CONSIDERAÇÕES FINAIS

O fenômeno pentecostal tem expirado muitos pesquisadores para o estudo dos

pentecostalismos. Esse campo religioso se apresenta ainda fértil, vigoroso e, em constante

crescimento. Toda essa força explica-se pela diversidade religiosa proporcionada pela

pentecostalidade do Espírito, em todos os momentos iluminados, mas também em períodos

de perseguições e sofrimentos, enfrentados pela Igreja Cristã no decorrer da história.
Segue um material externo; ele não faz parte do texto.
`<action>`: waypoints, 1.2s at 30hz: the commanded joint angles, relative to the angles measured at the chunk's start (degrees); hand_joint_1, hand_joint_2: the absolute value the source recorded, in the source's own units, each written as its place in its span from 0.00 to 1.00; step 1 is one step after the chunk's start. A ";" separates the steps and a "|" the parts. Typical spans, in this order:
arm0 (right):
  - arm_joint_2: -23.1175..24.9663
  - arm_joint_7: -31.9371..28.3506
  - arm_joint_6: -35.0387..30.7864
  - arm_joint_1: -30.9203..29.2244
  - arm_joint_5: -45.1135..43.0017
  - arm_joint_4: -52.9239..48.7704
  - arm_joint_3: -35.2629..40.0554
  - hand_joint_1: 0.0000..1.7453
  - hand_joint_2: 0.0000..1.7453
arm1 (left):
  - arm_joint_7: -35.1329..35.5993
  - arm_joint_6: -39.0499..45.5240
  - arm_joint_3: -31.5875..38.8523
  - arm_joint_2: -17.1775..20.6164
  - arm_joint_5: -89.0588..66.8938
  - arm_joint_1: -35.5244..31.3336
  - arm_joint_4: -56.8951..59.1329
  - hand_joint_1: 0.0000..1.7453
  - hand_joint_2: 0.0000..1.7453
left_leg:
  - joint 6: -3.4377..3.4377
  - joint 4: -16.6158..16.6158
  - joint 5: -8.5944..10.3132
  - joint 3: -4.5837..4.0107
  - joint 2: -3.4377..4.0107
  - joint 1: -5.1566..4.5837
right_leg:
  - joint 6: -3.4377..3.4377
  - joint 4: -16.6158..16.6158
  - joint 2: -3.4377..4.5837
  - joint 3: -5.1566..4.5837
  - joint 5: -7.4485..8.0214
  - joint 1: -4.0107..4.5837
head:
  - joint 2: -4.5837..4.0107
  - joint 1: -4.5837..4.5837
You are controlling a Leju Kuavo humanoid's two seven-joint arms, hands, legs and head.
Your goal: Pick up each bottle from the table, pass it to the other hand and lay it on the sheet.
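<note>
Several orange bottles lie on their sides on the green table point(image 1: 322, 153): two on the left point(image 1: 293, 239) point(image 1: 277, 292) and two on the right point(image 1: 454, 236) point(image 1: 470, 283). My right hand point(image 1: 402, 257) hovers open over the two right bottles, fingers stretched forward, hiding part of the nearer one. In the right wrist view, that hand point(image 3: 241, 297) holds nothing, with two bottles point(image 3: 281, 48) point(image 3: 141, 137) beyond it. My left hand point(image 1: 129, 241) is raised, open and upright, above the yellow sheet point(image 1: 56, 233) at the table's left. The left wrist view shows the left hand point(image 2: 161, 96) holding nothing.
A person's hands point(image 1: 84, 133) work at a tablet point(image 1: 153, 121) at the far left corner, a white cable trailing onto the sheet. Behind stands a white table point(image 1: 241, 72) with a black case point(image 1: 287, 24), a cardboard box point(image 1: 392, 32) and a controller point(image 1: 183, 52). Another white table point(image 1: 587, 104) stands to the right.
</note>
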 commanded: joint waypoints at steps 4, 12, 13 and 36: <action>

O

pluralismo religioso e o sincretismo contribuíram de forma significativa para a expansão dos

pentecostalismos, visto que a sociedade contemporânea é plural e sincretista. O mover do

Espírito tem quebrado hegemonias de religiões fundamentalistas e opressoras, dando voz

aos marginalizados e excluídos. O Espírito da vida é especialista em transformar miséria em

bênção, sofrimento em alegria, perdição em salvação. Toda esta transformação deve ser

compreendida como imerecida, por meio da ação justificadora e regeneradora do Espírito

Santo. Já quanto à definição e classificação dos pentecostalismos, diante dos importantes

trabalhos de muitos pesquisadores, incide ainda um longo caminho que precisa ser

percorrido. O slogan principal para estes perseverantes da ciência deve ser este: “o Espírito

sofra onde quer”, visto que Ele é livre.

As similaridades e diferenças teológicas nos pentecostalismos estendem-se por via

da diversidade religiosa. Paradoxalmente a diversidade tem o poder de unir e separar. As

igualdades e as desigualdades no ser humano, em um sentido positivo são importantes para

a construção do sujeito. Ser igual e diferente torna-se fundamental para a multiplicação e

perpetuação da espécie. Homens e mulheres, seres iguais e diferentes que se unem com a

potencialidade de formar uma nova criatura. Desta maneira, o Espírito age na unidade do

ser, criando seres humanos diversos. A teologia nos pentecostalismos necessita dessa

sinergia do Espírito, focando principalmente nos aspectos teológicos vitais, como as

experiências, o Batismo do Espírito Santo e os dons espirituais, a qual proporciona a unidade

nos pentecostalismos, isto deve ocorrer sem comprometer a diversidade, visto que é através

dela que ocorre a propagação desta unidade. Este deve ser o principio norteador para o

desenvolvimento da teologia do Espírito Santo.